Health guides recommend whole flour bread over white, based on the fiber and nutrients removed in the processing. Some research has backed this up. However, a new study found no overall benefit at the community level of one type of bread over another. Instead, some individuals did better on whole wheat, while others benefited more from white bread. The findings reinforce the fact that nutrition is exceptionally complex, and anyone claiming a “wonder-diet” that will benefit everyone is probably talking nonsense.
Some dietary effects take years to show up, but a glycemic response is much quicker, allowing scientists from the Weizmann Institute of Science, Israel, to conduct a controlled study. They selected 20 healthy participants who were regular bread eaters – getting about 10 percent of their calories from the bread, a globally typical figure.
Half were put on a diet heavy in supermarket-bought white bread, getting a quarter of their calories this way for two weeks. The other half were given whole wheat sourdough so artisanal it was made especially for the study. Sourdough is thought to have nutritional benefits independent of the choice of flour. At the end of the trial period, the two groups switched.
Glucose fat and cholesterol levels were monitored throughout the study, and for a period beforehand for comparison. Essential minerals, kidney and liver enzymes were also tracked. "The initial finding, and this was very much contrary to our expectation, was that there were no clinically significant differences between the effects of these two types of bread on any of the parameters that we measured," said Professor Eran Segal, one of the senior authors of the study published in Cell Metabolism, in a statement.

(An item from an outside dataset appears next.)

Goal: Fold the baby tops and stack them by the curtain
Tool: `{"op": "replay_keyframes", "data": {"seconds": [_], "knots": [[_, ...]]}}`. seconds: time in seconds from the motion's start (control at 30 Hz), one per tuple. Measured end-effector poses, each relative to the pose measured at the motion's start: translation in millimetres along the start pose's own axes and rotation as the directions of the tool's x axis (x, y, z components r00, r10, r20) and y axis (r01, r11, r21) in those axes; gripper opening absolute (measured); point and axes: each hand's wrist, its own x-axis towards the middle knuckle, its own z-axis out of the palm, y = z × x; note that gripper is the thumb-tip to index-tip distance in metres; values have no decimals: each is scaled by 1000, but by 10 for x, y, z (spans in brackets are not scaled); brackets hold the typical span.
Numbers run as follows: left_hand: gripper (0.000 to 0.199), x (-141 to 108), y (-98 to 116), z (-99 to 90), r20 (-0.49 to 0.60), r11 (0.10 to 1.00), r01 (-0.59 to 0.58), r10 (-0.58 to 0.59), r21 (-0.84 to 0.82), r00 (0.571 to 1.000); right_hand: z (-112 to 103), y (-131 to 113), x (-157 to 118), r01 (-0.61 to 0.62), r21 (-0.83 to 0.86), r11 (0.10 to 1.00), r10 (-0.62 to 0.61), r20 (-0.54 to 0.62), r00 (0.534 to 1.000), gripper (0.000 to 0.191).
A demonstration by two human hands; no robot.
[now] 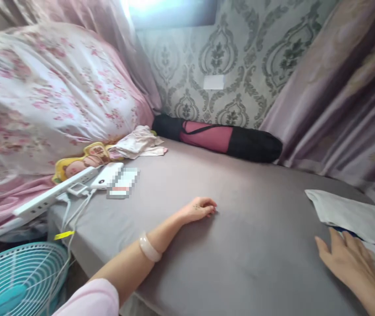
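My left hand (200,210) rests on the grey bed sheet (240,232) with its fingers loosely curled in, and nothing shows between them. A pale bangle (149,247) circles that wrist. At the right edge, my right hand (356,261) lies palm down with fingers spread, slightly blurred. Its fingertips reach the near side of a folded white cloth (358,215). Something dark blue and white lies just under the cloth's near edge, partly covered by the hand; its kind cannot be made out.
A long black and red bag (207,137) lies along the patterned wall. Left are a white power strip (58,193) with cables, a white device (108,175), a pixelated flat object (123,182), a yellow plush item (75,166) and crumpled clothing (137,142). A blue fan (19,281) stands below.
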Motion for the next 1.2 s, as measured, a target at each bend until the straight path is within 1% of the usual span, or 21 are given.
{"op": "replay_keyframes", "data": {"seconds": [0.03,0.07,0.2,0.23,0.33,0.4,0.47,0.57,0.63,0.67,0.73,0.83,0.87,0.9,0.97,1.0,1.07,1.1,1.13,1.2], "knots": [[19,-4,1,-4,9,1000,2,-2,-4,1000,26,-118,6,53,23,998,-53,-11,999,76],[20,-7,1,-8,16,1000,4,-4,-8,1000,53,-258,5,104,51,993,-104,2,995,77],[22,5,-23,-15,28,1000,8,-7,-25,1000,137,-976,-58,211,153,965,-232,136,963,78],[22,15,-32,-13,29,999,10,-9,-32,1000,141,-1173,-86,249,162,955,-273,150,950,76],[19,52,-47,-13,21,997,35,-34,-71,999,105,-1746,-185,383,168,908,-407,140,903,71],[18,72,-43,-29,-10,991,70,-71,-113,997,50,-2086,-253,458,176,872,-482,138,865,69],[20,84,-28,-73,-62,982,103,-114,-158,992,-13,-2377,-312,507,190,841,-535,153,831,67],[21,88,7,-196,-171,967,141,-178,-211,969,-101,-2715,-375,532,203,822,-565,182,805,63],[19,91,35,-299,-254,958,176,-233,-227,939,-150,-2881,-405,540,213,814,-577,199,792,62],[17,93,50,-352,-279,953,197,-259,-231,925,-171,-2949,-418,543,219,810,-583,208,785,61],[14,94,82,-455,-270,944,242,-298,-223,915,-202,-3060,-446,546,234,804,-591,219,776,60],[11,74,129,-624,-194,941,306,-330,-142,924,-219,-3171,-497,542,251,802,-592,216,776,60],[11,59,142,-694,-193,946,312,-324,-92,926,-216,-3194,-515,541,251,803,-590,211,779,60],[11,41,153,-776,-215,951,307,-308,-37,927,-211,-3210,-534,540,247,804,-588,205,782,60],[12,-5,169,-989,-305,960,272,-238,72,922,-195,-3224,-566,541,235,807,-584,195,788,60],[12,-30,177,-1124,-362,960,256,-199,116,911,-186,-3226,-579,542,229,809,-583,187,791,60],[12,-80,198,-1448,-460,952,251,-147,175,876,-173,-3223,-598,546,222,807,-584,169,794,60],[12,-104,214,-1633,-512,945,253,-115,208,851,-168,-3220,-604,548,222,807,-584,158,796,60],[13,-128,235,-1828,-561,934,262,-85,242,823,-165,-3219,-608,549,221,806,-584,149,798,60],[18,-180,297,-2227,-660,901,299,-18,316,751,-163,-3218,-612,547,218,809,-580,135,803,60]]}}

However, when the researchers looked deeper they found this was because some of the participants had a better glycemic response, reflecting blood sugar levels after eating showed, to white bread. For others, it was the reverse. The sample as a whole had a non-insignificant average difference.
The researchers analyzed bacteria found in participants' guts and found they could predict which bread would suit an individual better based on their intestinal flora alone.
The authors acknowledge the diets used for the study were unrealistic. People who eat whole wheat generally eat less of it, because the high fiber content fills them up. Tthe study actually gave people more sourdough, however, since it was designed to have equal amounts of carbohydrates in each two week period, and whole wheat has lower concentrations of available carbohydrates for a given weight.
"To date, the nutritional values assigned to food have been based on minimal science, and one-size-fits-all diets have failed miserably," said co-author Dr Eran Elinav. This might be about to change.